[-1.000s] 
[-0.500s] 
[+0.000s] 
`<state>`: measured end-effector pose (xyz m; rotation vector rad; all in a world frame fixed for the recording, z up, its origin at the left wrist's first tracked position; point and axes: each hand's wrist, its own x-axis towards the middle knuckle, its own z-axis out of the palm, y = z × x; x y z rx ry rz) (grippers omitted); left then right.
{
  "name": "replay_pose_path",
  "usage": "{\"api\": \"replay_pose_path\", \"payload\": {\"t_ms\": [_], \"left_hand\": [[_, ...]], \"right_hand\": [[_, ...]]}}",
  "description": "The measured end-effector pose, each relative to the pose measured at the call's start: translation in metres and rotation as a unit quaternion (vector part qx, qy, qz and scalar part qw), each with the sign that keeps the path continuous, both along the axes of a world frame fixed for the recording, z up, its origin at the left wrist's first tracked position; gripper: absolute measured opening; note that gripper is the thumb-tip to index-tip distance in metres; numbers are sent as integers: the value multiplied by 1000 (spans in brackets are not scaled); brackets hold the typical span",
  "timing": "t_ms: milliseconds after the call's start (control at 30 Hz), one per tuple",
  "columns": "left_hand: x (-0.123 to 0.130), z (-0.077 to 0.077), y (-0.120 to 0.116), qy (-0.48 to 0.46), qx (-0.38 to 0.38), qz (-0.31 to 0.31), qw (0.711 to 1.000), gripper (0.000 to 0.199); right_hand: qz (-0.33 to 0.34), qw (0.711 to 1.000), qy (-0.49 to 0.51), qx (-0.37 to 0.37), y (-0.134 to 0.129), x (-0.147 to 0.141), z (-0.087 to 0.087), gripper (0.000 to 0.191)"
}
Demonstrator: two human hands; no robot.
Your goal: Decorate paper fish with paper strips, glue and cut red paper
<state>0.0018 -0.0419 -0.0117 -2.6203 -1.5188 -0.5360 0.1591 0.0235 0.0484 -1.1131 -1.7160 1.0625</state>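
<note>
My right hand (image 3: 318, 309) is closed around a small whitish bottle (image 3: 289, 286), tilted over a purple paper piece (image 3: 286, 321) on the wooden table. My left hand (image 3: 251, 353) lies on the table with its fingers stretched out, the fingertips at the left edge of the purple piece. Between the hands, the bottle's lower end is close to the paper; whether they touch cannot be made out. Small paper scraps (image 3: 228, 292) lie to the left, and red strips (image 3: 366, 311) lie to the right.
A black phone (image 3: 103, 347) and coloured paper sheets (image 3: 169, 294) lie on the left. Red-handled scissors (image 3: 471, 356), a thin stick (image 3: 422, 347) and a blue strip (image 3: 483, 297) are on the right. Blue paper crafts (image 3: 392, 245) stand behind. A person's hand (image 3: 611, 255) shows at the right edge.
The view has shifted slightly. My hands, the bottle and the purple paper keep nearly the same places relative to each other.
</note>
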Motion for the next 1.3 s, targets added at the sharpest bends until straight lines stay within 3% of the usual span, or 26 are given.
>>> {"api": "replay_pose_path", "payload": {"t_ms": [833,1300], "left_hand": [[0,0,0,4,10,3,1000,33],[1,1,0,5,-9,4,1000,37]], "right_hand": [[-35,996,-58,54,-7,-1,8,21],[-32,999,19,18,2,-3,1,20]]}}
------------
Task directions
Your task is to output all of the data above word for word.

Output of the exercise
[-1.000s] 
[-0.500s] 
[+0.000s] 
`<state>`: measured end-effector pose (xyz m; rotation vector rad; all in a world frame fixed for the recording, z up, its origin at the left wrist's first tracked position; point and axes: each hand's wrist, its own x-axis towards the middle knuckle, its own z-axis out of the palm, y = z × x; x y z rx ry rz) (grippers omitted); left then right.
{
  "name": "replay_pose_path",
  "usage": "{\"api\": \"replay_pose_path\", \"payload\": {\"t_ms\": [_], \"left_hand\": [[_, ...]], \"right_hand\": [[_, ...]]}}",
  "description": "The measured end-effector pose, each relative to the pose measured at the call's start: translation in metres and rotation as a unit quaternion (vector part qx, qy, qz and scalar part qw), each with the sign that keeps the path continuous, both along the axes of a world frame fixed for the recording, z up, its origin at the left wrist's first tracked position; gripper: absolute measured opening; note that gripper is the thumb-tip to index-tip distance in metres; numbers are sent as integers: the value multiplied by 1000 (spans in brackets are not scaled); brackets hold the typical span",
  "timing": "t_ms: milliseconds after the call's start (control at 30 Hz), one per tuple",
  "columns": "left_hand: x (-0.123 to 0.130), z (-0.077 to 0.077), y (-0.120 to 0.116), qy (-0.48 to 0.46), qx (-0.38 to 0.38), qz (-0.31 to 0.31), qw (0.711 to 1.000), gripper (0.000 to 0.199); right_hand: qz (-0.33 to 0.34), qw (0.711 to 1.000), qy (-0.49 to 0.51), qx (-0.37 to 0.37), y (-0.134 to 0.129), x (-0.147 to 0.141), z (-0.087 to 0.087), gripper (0.000 to 0.191)"
}
Demonstrator: two human hands; no robot.
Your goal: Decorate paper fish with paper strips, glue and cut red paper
<state>0.0018 -0.0419 -0.0117 -2.6203 -1.5188 -0.5360 0.1591 0.0235 0.0484 -1.1131 -1.7160 1.0625</state>
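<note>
My right hand (image 3: 318, 309) is closed around a small whitish bottle (image 3: 289, 286), tilted over a purple paper piece (image 3: 286, 321) on the wooden table. My left hand (image 3: 251, 353) lies on the table with its fingers stretched out, the fingertips at the left edge of the purple piece. Between the hands, the bottle's lower end is close to the paper; whether they touch cannot be made out. Small paper scraps (image 3: 228, 292) lie to the left, and red strips (image 3: 366, 311) lie to the right.
A black phone (image 3: 103, 347) and coloured paper sheets (image 3: 169, 294) lie on the left. Red-handled scissors (image 3: 471, 356), a thin stick (image 3: 422, 347) and a blue strip (image 3: 483, 297) are on the right. Blue paper crafts (image 3: 392, 245) stand behind. A person's hand (image 3: 611, 255) shows at the right edge.
The view has shifted slightly. My hands, the bottle and the purple paper keep nearly the same places relative to each other.
</note>
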Motion for the next 1.3 s, targets added at the sharpest bends until straight lines stay within 3% of the usual span, or 26 are given.
>>> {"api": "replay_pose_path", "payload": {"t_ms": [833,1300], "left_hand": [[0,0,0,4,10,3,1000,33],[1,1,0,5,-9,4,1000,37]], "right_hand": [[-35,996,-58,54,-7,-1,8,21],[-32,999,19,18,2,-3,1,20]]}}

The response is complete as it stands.